### INFORMATION PROVIDED
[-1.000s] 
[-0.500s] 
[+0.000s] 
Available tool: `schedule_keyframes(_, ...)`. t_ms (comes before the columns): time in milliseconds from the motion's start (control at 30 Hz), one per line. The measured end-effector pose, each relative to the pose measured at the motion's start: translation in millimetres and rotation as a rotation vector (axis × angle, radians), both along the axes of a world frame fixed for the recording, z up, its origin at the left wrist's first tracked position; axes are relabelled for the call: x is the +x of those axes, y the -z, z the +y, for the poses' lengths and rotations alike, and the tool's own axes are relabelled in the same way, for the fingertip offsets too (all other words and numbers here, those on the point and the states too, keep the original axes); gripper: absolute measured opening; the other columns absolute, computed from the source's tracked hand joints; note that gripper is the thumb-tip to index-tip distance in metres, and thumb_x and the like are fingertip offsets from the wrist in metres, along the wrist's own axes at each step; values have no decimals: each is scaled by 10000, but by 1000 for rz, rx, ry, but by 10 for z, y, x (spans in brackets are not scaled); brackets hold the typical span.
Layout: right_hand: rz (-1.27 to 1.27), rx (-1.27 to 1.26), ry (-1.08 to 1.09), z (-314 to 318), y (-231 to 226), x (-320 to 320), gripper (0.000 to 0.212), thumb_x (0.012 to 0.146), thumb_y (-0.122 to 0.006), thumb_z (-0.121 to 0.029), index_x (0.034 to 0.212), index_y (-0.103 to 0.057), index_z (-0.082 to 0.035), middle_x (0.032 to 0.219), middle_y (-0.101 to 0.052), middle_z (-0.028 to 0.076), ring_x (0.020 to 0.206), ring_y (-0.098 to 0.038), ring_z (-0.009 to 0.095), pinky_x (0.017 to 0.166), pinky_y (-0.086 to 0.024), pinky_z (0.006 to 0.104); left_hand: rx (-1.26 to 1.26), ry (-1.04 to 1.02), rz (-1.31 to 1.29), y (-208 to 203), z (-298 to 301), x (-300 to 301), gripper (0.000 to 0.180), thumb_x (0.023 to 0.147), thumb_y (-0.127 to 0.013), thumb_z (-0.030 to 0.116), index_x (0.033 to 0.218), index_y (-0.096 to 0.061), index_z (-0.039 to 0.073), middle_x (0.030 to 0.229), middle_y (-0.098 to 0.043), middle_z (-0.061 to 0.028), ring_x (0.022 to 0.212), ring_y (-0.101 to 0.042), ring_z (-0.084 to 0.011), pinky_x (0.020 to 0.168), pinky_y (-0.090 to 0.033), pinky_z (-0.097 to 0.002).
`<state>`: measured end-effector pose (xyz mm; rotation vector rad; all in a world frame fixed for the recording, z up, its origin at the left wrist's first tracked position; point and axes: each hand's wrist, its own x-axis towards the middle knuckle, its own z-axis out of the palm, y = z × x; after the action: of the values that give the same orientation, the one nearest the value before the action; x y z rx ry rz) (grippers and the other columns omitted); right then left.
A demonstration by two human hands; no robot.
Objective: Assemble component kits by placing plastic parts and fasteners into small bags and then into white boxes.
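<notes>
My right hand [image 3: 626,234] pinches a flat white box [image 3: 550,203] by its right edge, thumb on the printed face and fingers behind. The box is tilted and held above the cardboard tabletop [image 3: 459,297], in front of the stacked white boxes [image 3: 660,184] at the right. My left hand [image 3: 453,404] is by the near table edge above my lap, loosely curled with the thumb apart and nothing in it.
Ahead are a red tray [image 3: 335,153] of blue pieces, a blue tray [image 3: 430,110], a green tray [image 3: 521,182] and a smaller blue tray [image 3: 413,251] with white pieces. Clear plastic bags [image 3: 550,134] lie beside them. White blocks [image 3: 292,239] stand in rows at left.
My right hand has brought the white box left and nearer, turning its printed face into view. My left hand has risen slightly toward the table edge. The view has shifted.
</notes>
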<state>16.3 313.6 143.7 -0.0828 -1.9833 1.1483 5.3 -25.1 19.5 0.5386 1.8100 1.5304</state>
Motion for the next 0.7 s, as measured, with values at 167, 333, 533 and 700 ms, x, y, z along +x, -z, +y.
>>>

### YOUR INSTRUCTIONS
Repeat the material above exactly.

### YOUR SOLUTION
[-1.000s] 
[-0.500s] 
[+0.000s] 
Available tool: `schedule_keyframes(_, ...)`. t_ms (comes before the columns): time in milliseconds from the motion's start (control at 30 Hz), one per line. The measured end-effector pose, each relative to the pose measured at the motion's start: translation in millimetres and rotation as a rotation vector (axis × angle, radians), both along the axes of a world frame fixed for the recording, z up, its origin at the left wrist's first tracked position; axes are relabelled for the call: x is the +x of those axes, y the -z, z the +y, for the poses' lengths and rotations alike, and the tool's own axes are relabelled in the same way, for the fingertip offsets too (all other words and numbers here, those on the point and the states too, keep the original axes); gripper: absolute measured opening; the other columns absolute, computed from the source's tracked hand joints; note that gripper is the thumb-tip to index-tip distance in metres, and thumb_x and the like are fingertip offsets from the wrist in metres, along the wrist's own axes at each step; values have no decimals: each is scaled by 10000, but by 1000 for rz, rx, ry, but by 10 for z, y, x (spans in brackets are not scaled); brackets hold the typical span.
Layout: right_hand: rz (-1.27 to 1.27), rx (-1.27 to 1.26), ry (-1.08 to 1.09), z (-314 to 318), y (-231 to 226), x (-320 to 320), gripper (0.000 to 0.212), thumb_x (0.012 to 0.146), thumb_y (-0.122 to 0.006), thumb_z (-0.121 to 0.029), index_x (0.034 to 0.212), index_y (-0.103 to 0.057), index_z (-0.082 to 0.035), middle_x (0.032 to 0.219), middle_y (-0.101 to 0.052), middle_z (-0.028 to 0.076), ring_x (0.020 to 0.206), ring_y (-0.098 to 0.038), ring_z (-0.009 to 0.095), pinky_x (0.017 to 0.166), pinky_y (-0.086 to 0.024), pinky_z (0.006 to 0.104); left_hand: rx (-1.26 to 1.26), ry (-1.04 to 1.02), rz (-1.31 to 1.29), y (-208 to 203), z (-298 to 301), x (-300 to 301), gripper (0.000 to 0.180), thumb_x (0.023 to 0.147), thumb_y (-0.127 to 0.013), thumb_z (-0.030 to 0.116), index_x (0.033 to 0.218), index_y (-0.096 to 0.061), index_z (-0.039 to 0.073), middle_x (0.030 to 0.229), middle_y (-0.098 to 0.043), middle_z (-0.061 to 0.028), ring_x (0.022 to 0.212), ring_y (-0.101 to 0.042), ring_z (-0.084 to 0.011), pinky_x (0.020 to 0.168), pinky_y (-0.090 to 0.033), pinky_z (-0.097 to 0.002).
`<state>`: measured end-effector pose (xyz mm; rotation vector rad; all in a world frame fixed for the recording, z up, its origin at the left wrist's first tracked position; point and axes: each hand's wrist, its own x-axis towards the middle knuckle, its own z-axis out of the palm, y = z × x; after the action: of the values that give the same orientation, the one nearest the value before the action; x y z rx ry rz) (grippers and the other columns omitted); right then left.
A demonstration by two human hands; no robot.
Objective: Assemble component kits by placing plastic parts and fasteners into small bags and then into white boxes.
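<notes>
My right hand [image 3: 626,234] pinches a flat white box [image 3: 550,203] by its right edge, thumb on the printed face and fingers behind. The box is tilted and held above the cardboard tabletop [image 3: 459,297], in front of the stacked white boxes [image 3: 660,184] at the right. My left hand [image 3: 453,404] is by the near table edge above my lap, loosely curled with the thumb apart and nothing in it.
Ahead are a red tray [image 3: 335,153] of blue pieces, a blue tray [image 3: 430,110], a green tray [image 3: 521,182] and a smaller blue tray [image 3: 413,251] with white pieces. Clear plastic bags [image 3: 550,134] lie beside them. White blocks [image 3: 292,239] stand in rows at left.
My right hand has brought the white box left and nearer, turning its printed face into view. My left hand has risen slightly toward the table edge. The view has shifted.
</notes>
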<state>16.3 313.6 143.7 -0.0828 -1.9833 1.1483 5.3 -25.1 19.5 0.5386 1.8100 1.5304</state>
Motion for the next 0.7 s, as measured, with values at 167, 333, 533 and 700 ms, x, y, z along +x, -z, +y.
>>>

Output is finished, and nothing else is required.